Les cinq dernières « raisons » concernent les espèces utilisées et la comparaison avec d’autres pratiques. Ainsi, les rongeurs, poissons et oiseaux « représentent plus de 90 % des animaux utilisés en recherche » tandis que les chats, chiens et primates en sont « moins de 0,2 % », et qu’une « diminution » a eu lieu « de 2008 à 2011 ». De plus, la quantité d’animaux tués pour l’alimentation est bien supérieure au nombre d’animaux utilisés par les laboratoires, et les chats domestiques tuent plus d’animaux en une semaine que les laboratoires en utilisent en un an. Encore une fois, on peut se demander ce que viennent faire ces chiffres dans une liste censée expliciter les raisons pour lesquelles l’expérimentation animale est « nécessaire ».
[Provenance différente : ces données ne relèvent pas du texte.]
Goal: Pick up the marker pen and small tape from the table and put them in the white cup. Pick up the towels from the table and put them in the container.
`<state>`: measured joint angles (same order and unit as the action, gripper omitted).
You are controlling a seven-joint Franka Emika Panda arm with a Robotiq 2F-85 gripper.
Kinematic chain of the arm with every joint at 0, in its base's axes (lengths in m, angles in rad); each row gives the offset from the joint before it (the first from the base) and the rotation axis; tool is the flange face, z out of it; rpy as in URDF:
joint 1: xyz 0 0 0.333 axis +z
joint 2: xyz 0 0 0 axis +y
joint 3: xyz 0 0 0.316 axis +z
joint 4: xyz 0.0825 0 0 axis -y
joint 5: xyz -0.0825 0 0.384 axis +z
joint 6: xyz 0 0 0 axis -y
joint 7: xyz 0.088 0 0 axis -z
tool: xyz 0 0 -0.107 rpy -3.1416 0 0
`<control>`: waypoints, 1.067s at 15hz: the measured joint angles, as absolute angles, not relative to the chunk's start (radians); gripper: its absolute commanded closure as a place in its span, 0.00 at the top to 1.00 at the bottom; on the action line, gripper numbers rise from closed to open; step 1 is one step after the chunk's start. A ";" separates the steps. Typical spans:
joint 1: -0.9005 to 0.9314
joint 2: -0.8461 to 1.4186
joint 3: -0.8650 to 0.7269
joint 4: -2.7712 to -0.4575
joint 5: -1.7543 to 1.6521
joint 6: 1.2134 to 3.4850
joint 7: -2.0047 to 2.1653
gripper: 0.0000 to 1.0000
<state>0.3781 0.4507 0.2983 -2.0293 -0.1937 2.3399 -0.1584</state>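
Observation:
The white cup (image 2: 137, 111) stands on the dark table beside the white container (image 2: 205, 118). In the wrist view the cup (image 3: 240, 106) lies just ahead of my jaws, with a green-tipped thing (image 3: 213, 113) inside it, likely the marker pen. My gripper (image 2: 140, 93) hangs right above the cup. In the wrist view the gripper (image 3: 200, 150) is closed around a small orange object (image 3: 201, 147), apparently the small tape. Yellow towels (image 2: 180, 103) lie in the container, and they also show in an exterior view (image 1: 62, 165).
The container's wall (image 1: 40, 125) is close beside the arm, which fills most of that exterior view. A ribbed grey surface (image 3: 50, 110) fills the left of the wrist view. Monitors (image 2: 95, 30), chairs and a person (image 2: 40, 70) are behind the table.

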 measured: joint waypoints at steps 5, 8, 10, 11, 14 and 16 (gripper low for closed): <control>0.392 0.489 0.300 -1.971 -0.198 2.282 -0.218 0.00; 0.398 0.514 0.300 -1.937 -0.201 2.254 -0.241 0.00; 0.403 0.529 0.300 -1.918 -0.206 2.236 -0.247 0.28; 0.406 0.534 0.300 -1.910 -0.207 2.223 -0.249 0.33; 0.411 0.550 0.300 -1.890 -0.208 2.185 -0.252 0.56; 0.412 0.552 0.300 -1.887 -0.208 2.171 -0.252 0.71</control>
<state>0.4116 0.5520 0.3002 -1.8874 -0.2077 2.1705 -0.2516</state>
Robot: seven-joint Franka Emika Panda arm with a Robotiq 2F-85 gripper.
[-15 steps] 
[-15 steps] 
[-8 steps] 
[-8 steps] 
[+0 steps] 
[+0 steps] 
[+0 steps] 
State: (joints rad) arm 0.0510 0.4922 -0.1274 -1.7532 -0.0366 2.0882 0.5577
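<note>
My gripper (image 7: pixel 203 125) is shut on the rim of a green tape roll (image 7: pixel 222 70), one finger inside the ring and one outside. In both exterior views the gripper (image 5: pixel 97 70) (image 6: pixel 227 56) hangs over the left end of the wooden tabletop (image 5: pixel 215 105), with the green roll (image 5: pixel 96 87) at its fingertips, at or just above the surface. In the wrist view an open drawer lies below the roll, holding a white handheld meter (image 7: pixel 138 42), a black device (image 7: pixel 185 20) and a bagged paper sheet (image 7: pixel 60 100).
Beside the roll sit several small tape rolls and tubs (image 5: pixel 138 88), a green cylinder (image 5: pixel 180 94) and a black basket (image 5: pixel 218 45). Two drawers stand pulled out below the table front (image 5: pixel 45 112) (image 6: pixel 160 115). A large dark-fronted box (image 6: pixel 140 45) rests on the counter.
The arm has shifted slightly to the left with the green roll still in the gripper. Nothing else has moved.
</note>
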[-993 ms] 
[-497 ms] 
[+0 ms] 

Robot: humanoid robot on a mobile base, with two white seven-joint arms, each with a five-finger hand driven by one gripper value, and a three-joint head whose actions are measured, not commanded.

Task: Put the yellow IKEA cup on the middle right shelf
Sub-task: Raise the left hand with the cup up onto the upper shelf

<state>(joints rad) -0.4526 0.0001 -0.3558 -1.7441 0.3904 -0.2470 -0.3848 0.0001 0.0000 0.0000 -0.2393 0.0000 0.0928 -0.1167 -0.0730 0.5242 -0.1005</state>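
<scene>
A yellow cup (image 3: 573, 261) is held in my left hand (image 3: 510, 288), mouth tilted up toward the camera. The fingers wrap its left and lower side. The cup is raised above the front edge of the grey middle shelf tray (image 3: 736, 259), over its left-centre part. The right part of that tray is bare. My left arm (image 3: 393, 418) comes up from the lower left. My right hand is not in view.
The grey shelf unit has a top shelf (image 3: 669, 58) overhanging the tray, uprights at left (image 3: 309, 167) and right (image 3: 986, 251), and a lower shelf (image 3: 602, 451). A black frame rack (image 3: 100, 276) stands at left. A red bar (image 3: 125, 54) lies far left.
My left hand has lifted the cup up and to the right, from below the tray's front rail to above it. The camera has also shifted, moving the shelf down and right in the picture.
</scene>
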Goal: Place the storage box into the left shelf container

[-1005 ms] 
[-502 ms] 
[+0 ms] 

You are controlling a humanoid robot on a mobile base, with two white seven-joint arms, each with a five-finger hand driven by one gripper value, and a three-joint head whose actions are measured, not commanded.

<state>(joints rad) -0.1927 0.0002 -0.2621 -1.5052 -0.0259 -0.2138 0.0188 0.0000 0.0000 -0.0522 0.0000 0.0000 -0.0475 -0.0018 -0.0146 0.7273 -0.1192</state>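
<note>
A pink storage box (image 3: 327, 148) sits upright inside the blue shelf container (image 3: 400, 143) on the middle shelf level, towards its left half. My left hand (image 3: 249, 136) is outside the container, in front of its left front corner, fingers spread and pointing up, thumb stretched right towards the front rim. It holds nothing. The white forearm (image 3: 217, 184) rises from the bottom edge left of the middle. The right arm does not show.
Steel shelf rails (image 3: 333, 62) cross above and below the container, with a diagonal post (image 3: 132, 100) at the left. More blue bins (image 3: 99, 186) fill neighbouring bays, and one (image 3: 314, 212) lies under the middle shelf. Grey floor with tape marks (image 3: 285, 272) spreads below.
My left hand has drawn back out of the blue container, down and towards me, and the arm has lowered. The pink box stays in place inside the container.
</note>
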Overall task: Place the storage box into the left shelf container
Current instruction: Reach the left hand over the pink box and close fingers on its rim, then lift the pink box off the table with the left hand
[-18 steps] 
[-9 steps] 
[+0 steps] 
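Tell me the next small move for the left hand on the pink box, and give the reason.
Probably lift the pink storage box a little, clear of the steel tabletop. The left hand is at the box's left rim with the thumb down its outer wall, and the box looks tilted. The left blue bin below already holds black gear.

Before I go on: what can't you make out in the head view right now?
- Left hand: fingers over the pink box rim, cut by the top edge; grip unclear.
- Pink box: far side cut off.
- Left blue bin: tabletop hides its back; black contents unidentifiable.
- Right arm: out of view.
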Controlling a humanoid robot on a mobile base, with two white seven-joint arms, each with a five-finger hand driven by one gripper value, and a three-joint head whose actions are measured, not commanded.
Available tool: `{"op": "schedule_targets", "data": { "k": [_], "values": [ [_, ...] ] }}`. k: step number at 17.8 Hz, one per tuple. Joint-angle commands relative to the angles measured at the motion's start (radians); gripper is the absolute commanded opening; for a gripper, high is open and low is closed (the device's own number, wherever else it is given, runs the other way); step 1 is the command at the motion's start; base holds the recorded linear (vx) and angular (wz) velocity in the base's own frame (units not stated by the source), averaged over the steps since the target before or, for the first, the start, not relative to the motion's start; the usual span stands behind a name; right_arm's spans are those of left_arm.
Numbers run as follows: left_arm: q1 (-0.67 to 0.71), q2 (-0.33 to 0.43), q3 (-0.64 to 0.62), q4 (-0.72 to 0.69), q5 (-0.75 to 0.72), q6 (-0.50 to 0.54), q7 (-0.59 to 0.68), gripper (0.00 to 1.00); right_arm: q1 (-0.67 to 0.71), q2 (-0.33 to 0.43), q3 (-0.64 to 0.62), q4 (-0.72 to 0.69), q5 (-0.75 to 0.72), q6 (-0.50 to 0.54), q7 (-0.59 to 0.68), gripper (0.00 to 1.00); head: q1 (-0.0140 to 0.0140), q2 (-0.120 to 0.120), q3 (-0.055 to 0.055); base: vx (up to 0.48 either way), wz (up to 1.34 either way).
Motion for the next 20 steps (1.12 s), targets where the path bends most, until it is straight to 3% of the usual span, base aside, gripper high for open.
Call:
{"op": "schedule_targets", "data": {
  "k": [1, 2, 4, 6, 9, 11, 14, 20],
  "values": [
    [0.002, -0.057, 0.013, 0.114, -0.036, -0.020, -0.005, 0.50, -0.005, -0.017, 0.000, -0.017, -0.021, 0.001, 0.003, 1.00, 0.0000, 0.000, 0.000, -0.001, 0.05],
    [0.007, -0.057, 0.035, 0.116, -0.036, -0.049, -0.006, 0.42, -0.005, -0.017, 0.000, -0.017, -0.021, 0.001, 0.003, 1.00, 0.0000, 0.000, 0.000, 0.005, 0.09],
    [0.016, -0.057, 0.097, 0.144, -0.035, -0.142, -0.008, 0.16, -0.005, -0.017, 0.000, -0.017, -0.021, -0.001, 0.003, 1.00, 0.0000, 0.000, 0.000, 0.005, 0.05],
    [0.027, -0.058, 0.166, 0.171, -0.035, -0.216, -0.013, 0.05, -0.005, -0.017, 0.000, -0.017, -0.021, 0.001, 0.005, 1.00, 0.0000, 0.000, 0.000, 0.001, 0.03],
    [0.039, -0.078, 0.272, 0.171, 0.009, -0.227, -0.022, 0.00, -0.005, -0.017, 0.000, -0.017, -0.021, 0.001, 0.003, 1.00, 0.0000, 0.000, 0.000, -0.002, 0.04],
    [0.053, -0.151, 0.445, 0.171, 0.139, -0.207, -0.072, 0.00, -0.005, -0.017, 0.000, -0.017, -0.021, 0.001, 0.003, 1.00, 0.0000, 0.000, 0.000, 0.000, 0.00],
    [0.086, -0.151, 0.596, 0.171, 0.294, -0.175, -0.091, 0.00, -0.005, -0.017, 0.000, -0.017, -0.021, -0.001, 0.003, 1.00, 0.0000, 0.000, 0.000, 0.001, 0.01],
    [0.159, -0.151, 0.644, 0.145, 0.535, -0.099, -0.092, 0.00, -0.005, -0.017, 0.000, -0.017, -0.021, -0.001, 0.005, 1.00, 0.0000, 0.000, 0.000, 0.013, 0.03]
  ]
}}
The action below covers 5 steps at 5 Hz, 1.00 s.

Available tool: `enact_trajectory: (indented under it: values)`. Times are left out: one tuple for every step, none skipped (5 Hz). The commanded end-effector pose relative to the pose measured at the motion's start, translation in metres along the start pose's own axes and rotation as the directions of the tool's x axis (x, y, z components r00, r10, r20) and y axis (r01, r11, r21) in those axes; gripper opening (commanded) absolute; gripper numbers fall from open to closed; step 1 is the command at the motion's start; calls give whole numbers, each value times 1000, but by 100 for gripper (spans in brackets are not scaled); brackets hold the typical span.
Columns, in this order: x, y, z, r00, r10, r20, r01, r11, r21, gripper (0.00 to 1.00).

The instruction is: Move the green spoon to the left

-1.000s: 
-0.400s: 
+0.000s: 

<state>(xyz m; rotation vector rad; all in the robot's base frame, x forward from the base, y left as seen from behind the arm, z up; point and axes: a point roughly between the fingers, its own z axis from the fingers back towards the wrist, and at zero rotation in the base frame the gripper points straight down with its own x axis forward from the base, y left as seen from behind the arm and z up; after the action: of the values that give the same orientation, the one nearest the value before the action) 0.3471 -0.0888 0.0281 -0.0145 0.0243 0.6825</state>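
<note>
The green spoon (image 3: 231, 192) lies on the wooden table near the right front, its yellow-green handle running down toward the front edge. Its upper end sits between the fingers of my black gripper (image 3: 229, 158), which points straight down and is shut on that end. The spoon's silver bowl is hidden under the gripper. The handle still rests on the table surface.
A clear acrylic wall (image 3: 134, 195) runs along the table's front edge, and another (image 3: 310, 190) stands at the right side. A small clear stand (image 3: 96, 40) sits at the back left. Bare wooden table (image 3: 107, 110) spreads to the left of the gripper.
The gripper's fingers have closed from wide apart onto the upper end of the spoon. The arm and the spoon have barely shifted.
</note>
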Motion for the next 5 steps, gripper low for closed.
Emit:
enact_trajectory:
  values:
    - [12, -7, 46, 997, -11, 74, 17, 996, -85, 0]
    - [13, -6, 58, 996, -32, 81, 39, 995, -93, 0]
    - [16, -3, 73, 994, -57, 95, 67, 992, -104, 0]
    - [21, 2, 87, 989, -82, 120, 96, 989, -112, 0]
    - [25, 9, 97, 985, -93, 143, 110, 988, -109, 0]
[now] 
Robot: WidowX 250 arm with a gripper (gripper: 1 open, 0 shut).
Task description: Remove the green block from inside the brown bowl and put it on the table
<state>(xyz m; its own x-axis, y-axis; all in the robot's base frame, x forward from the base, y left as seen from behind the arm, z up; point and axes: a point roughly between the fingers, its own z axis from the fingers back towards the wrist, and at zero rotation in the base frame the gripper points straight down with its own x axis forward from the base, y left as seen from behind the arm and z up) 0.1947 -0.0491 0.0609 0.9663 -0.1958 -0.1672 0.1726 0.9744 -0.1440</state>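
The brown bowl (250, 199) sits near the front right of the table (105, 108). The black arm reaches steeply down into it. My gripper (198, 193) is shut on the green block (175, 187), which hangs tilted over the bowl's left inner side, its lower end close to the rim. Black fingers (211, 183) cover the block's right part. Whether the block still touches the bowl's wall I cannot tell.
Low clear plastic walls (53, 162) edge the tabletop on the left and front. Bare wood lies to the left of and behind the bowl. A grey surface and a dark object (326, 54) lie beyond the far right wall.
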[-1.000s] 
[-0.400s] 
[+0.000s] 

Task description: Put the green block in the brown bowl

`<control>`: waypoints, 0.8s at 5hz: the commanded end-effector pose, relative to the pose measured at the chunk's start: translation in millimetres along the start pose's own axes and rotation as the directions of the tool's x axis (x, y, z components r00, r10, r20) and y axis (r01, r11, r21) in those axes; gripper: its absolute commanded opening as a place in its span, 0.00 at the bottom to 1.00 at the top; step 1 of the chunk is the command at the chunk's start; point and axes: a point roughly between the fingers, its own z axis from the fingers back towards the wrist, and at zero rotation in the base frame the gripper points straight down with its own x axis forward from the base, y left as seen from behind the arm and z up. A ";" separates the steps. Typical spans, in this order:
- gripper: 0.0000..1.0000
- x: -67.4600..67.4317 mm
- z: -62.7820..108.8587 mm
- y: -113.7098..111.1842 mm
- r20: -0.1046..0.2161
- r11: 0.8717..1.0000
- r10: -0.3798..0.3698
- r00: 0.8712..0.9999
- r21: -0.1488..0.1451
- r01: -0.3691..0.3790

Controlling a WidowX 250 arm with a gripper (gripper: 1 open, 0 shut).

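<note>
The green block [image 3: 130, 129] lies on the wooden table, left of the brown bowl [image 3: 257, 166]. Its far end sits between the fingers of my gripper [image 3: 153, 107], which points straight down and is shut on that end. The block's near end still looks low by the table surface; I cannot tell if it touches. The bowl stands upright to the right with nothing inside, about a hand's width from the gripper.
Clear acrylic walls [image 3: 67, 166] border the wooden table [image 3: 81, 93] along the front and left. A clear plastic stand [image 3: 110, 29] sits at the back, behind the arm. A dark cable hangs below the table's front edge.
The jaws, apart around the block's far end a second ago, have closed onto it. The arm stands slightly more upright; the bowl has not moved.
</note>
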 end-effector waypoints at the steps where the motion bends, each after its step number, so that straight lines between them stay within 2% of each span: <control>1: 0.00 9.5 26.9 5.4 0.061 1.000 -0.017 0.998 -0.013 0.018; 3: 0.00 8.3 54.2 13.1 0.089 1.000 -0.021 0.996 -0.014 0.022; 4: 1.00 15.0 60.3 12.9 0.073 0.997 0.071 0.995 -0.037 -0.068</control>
À nouveau, il s’agit certainement de tenter d’en justifier la légitimité. Le public s’intéressant plus facilement aux chiens, chats et primates, le fait que ceux-ci représentent un faible pourcentage du total, et que ce total diminue, peut aider à le rassurer (ou à écarter ses critiques). Quant à l’appel à l’élevage pour la consommation et aux chats domestiques, c’est une affaire de whataboutisme qui cherche à souligner une hypocrisie des critiques : si je participe moi-même à des pratiques qui font du mal aux animaux, comment pourrais-je reprocher à d’autres pratiques dont les victimes sont moins nombreuses ?

Aucune de ces raisons n’a de lien logique avec l’idée d’une « nécessité » de l’expérimentation animale. Au mieux, il s’agit d’une manière d’esquiver la question de la légitimité en la reportant sur la sensibilité spéciste du grand public au lieu de s’adresser aux spécialistes de philosophie morale et d’éthique animale.

Du descriptif au normatif

L’idée d’une liste montrant la « nécessité » de l’expérimentation animale est toujours d’assurer la continuité de cette dernière. Mais tout du long, en plus de ne pas définir le concept clé de « nécessité », cette liste fait l’impasse sur la question éthique : l’expérimentation animale est-elle plus légitime que les mêmes expérimentations réalisées sur des personnes humaines ? Puisque la position dominante en philosophie morale et en éthique animale est le rejet du spécisme, aucune liste d’affirmations ne peut logiquement aboutir à l’idée que l’expérimentation animale doit continuer tant qu’elle ne s’accompagne pas d’une discussion prouvant la légitimité du spécisme.